Une occasion ratée pour les Canadiens de changer le monde
Research in Motion (RIM), le fabricant du BlackBerry, est dans la mire des projecteurs ces temps-ci. Une des forces dont se targue RIM est l’encryption des courriels envoyés et reçus sur l’appareil. Mais justement: ça empêche l’Arabie Saoudite de surveiller toutes les communications sur son territoire. Alors au nom de sa sécurité nationale (lire: sécurité du pouvoir totalitaire en place), elle a sommé RIM de lui fournir les codes d’accès des utilisateurs sous peine d’interdire les services de messagerie sur son territoire dès vendredi dernier.
Pour sauver un marché de 700 000 utilisateurs, RIM a finalement accepté de collaborer, quoiqu’elle demeure encore vague sur la solution envisagée.

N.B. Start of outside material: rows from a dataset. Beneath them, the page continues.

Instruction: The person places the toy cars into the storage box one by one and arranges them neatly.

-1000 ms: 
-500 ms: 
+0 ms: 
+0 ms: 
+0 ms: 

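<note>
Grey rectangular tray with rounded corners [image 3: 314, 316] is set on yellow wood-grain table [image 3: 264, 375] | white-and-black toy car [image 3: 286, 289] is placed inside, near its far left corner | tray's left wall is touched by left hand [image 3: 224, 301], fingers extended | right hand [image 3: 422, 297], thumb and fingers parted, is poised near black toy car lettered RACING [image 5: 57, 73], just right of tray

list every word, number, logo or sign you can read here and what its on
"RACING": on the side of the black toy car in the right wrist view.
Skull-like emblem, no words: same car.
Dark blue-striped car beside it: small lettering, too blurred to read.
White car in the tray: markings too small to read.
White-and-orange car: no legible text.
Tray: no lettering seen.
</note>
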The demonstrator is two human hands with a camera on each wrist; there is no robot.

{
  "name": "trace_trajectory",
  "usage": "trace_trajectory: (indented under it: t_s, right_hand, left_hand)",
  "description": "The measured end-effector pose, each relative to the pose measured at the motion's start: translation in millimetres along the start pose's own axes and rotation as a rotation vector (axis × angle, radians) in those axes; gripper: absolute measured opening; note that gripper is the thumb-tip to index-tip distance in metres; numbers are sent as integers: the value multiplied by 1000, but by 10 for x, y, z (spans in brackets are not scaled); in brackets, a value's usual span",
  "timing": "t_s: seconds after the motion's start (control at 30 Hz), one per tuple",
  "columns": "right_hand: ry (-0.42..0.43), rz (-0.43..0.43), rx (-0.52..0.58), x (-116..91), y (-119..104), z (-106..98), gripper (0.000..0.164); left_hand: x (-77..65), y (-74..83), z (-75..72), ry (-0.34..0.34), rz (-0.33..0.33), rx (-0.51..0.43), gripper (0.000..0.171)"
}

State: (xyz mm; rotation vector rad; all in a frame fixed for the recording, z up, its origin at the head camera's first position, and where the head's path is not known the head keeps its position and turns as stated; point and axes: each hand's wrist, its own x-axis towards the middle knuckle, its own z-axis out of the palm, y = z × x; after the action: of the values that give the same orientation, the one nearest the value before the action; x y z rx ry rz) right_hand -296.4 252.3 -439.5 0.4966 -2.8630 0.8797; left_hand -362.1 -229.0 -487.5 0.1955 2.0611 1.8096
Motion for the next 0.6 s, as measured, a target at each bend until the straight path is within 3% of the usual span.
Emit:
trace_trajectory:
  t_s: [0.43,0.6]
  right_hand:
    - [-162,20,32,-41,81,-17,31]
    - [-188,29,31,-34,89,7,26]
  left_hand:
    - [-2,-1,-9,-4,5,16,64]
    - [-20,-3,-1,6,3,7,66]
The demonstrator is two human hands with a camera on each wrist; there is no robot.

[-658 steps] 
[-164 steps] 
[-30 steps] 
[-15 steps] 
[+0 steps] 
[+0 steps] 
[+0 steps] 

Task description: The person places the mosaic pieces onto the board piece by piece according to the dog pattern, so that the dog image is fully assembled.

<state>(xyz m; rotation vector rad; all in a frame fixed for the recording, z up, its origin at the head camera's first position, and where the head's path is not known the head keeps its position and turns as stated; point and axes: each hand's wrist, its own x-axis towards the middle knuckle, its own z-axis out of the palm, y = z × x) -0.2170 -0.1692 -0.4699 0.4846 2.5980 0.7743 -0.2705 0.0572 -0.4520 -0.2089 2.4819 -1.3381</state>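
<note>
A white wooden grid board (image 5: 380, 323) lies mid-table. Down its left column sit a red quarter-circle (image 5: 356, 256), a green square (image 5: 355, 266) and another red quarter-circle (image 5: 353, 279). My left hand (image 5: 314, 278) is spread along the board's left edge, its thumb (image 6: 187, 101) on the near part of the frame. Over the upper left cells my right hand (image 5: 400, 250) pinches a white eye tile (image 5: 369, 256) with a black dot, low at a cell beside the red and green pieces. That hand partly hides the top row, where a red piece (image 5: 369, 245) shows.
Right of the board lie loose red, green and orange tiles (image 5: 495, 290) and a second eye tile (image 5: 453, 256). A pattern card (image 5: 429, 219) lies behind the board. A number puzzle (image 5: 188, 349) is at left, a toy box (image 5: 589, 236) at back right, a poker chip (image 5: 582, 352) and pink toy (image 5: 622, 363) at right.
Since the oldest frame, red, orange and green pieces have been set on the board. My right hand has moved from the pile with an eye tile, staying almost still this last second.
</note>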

C’est à mon avis une belle occasion ratée pour un géant des technologies d’utiliser son influence pour améliorer le sort du monde. Ce n’est pas comme si RIM était en difficulté financière et n’avait aucune marge de manoeuvre…
Google, à l’inverse, mérite mon admiration: elle avait menacé de se retirer de la Chine en janvier dernier après avoir déjoué une manoeuvre non avouée du gouvernement chinois d’accéder aux comptes de militants pour les droits de l’homme. RIM est une entreprise canadienne? Chut, que ça ne se sache pas!